A recent Tax Court decision challenged a taxpayer’s ability to write off her home-office expenses. The taxpayer, an employment lawyer, attempted to deduct home-office expenses of approximately $6,600 and $10,000 in her 2007 and 2008 tax returns, respectively. The taxpayer decided to open her own practice in 2006 so that she could control her hours of work and have more time to spend with her kids. She testified that she set up a home office in September 2006 and for the first few months, “practiced fairly exclusively out of her home.” That year, she also leased commercial office space along with a friend and four other lawyers.

Although it was not her principal office, she testified that her “home office” measured 20% of her home and consisted of an office on the main floor and “most of the area of her basement” in which she stored 200 client files. She stated that the she saw clients at her home office, “in both the upstairs office and the basement office.”

Yet, when asked if she had any documentary evidence, such as her appointment calendar for 2007 and 2008, she said that she used “the software PCLaw for her calendar and it ‘self-erased’ every six months.” She stated that she also used Microsoft Outlook and it “self-erased.”

The Judge felt that the taxpayer’s evidence “defies common sense and is implausible. I do not believe that any professional, especially a lawyer, would use a computer program to maintain her records, which self-erased after six months.”

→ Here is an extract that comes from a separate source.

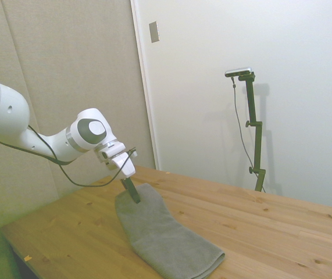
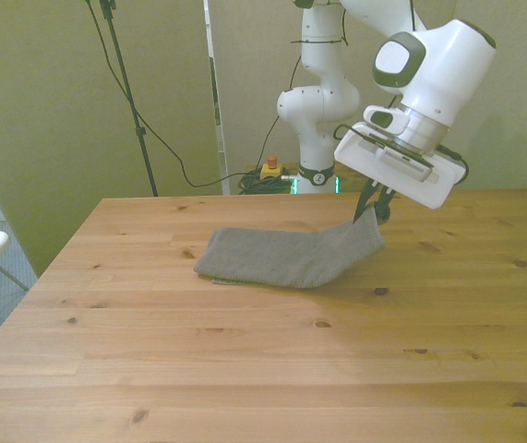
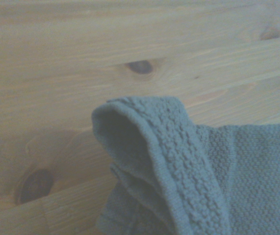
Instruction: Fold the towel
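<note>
So the hand (image 2: 370, 211) is pinched tight on one end of the towel (image 2: 286, 257), holding that end up off the table (image 2: 263, 369) while the rest lies flat, presumably so it can swing across for the fold.

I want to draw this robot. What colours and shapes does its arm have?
The arm is glossy white, built from rounded, chunky segments. A grey disc with a dark ring caps the wrist joint. Thin black cables loop beside it. The gripper has a flat white body and slim dark jaws.
</note>
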You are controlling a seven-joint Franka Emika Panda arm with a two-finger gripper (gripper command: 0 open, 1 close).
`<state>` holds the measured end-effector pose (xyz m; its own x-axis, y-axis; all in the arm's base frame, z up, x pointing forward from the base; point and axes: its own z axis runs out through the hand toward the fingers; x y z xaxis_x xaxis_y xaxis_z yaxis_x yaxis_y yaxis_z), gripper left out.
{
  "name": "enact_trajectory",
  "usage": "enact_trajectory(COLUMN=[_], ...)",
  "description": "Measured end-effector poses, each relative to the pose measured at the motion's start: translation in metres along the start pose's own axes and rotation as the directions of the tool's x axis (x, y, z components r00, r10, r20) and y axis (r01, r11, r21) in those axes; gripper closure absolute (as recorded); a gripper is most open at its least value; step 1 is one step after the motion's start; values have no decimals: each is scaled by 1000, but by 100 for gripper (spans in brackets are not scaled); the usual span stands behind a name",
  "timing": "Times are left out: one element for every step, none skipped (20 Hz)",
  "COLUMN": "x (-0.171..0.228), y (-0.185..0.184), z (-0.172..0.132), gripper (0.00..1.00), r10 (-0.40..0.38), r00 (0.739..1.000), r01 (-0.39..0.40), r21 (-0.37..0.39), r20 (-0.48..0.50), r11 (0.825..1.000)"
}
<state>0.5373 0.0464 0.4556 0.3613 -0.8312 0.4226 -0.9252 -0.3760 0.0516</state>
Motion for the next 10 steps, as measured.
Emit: enact_trajectory(x=[6,12,17,21,25,30,36,42,49,56], y=[7,13,18,23,26,30,33,37,41,46], z=[-5,-10,-12,-13,-12,-9,-5,-1,1,3], gripper=[100,100,100,100,100,100,100,100,100,100], r10=[8,15,26,39,54,68,79,90,98,104], r00=[1000,1000,1000,999,998,997,995,994,993,992], r01=[-8,-16,-26,-40,-55,-72,-84,-96,-106,-113], r21=[12,21,31,48,65,84,97,106,112,115], r20=[4,5,6,12,24,40,55,67,71,77], r11=[1000,1000,999,998,996,994,992,990,988,987])
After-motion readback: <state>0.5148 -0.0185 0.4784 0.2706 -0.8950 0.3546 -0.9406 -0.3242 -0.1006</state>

As the taxpayer was unable to provide any details with respect to seeing any clients at her home, the judge disallowed her home-office expenses. As the judge wrote, “I have no doubt that the [taxpayer] may have had an office in her home. However … she has not satisfied me that there was a work space in her home which was used … on a regular and continuous basis for meeting clients.”

So, if you’re a self-employed advisor and also have a commercial office, be sure you keep a log of all the clients you see at your home office to be able to justify writing off those home-office expenses.